● **What the task asks**: Reproduce exactly, and only, the lines running from the start of the entries below to the line containing "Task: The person".

━━ Data for this exercise ━━

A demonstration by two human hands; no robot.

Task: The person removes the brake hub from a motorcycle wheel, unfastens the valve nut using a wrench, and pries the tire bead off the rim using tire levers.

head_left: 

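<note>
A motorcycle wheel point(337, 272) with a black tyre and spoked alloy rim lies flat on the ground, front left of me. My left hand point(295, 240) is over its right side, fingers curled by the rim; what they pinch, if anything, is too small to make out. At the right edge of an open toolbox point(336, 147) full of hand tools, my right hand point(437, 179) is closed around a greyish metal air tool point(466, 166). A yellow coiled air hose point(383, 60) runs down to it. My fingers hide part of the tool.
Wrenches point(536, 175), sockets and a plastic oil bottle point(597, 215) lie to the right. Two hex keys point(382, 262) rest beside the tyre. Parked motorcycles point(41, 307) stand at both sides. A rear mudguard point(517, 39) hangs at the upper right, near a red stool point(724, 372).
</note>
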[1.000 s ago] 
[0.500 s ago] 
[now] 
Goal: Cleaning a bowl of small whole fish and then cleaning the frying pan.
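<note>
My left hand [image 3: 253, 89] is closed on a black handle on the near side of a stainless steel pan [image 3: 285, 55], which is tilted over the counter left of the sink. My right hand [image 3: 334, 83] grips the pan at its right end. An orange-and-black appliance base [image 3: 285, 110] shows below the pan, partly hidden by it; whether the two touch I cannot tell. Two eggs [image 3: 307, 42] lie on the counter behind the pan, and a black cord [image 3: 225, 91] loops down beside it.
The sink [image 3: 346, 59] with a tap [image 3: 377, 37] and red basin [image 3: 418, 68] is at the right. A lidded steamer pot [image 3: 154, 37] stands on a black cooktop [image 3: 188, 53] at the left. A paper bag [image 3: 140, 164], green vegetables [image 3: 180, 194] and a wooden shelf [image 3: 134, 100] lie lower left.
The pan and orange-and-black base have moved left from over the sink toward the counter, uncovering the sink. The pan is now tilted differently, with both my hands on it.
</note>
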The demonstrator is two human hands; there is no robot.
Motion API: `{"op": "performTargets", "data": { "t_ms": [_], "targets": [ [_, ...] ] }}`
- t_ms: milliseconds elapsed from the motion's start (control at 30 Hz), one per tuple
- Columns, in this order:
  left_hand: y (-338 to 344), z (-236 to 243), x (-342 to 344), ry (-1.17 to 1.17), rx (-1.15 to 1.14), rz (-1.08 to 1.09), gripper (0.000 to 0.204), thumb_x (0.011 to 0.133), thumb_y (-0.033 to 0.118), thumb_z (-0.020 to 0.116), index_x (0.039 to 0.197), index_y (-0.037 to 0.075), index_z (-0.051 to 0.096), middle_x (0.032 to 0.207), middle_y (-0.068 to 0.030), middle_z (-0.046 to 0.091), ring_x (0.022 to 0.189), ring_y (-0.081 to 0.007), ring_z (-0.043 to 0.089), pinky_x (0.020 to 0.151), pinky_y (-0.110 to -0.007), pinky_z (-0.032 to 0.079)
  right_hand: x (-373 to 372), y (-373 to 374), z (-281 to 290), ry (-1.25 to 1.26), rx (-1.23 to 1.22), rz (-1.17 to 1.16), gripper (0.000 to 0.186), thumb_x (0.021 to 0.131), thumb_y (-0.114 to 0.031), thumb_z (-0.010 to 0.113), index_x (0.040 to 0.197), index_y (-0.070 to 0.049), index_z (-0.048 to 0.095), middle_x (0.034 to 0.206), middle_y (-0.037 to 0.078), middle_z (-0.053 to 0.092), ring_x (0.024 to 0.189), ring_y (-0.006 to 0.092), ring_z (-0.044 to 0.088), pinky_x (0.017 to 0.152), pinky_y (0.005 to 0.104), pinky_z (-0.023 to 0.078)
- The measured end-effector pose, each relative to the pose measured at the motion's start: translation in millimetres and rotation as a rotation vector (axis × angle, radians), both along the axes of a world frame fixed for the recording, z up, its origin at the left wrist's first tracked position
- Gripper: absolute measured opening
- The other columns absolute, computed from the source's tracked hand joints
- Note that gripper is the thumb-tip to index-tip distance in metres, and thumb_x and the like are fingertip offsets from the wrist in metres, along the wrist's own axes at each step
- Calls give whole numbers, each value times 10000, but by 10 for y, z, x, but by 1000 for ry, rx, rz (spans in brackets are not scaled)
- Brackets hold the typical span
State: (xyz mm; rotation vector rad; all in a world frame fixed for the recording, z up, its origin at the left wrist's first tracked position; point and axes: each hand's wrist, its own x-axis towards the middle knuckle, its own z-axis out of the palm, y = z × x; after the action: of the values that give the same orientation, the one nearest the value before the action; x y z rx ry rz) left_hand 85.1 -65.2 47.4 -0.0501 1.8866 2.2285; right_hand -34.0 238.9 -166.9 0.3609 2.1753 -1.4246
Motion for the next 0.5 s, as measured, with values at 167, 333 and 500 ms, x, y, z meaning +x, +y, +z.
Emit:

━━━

● **Result of this exercise**:
A demonstration by two human hands; no robot.

Task: The person removes the brake hub from a motorcycle wheel, unfastens the valve nut using a wrench, and pries the tire bead off the rim using tire levers.

With the output given, the exercise is complete.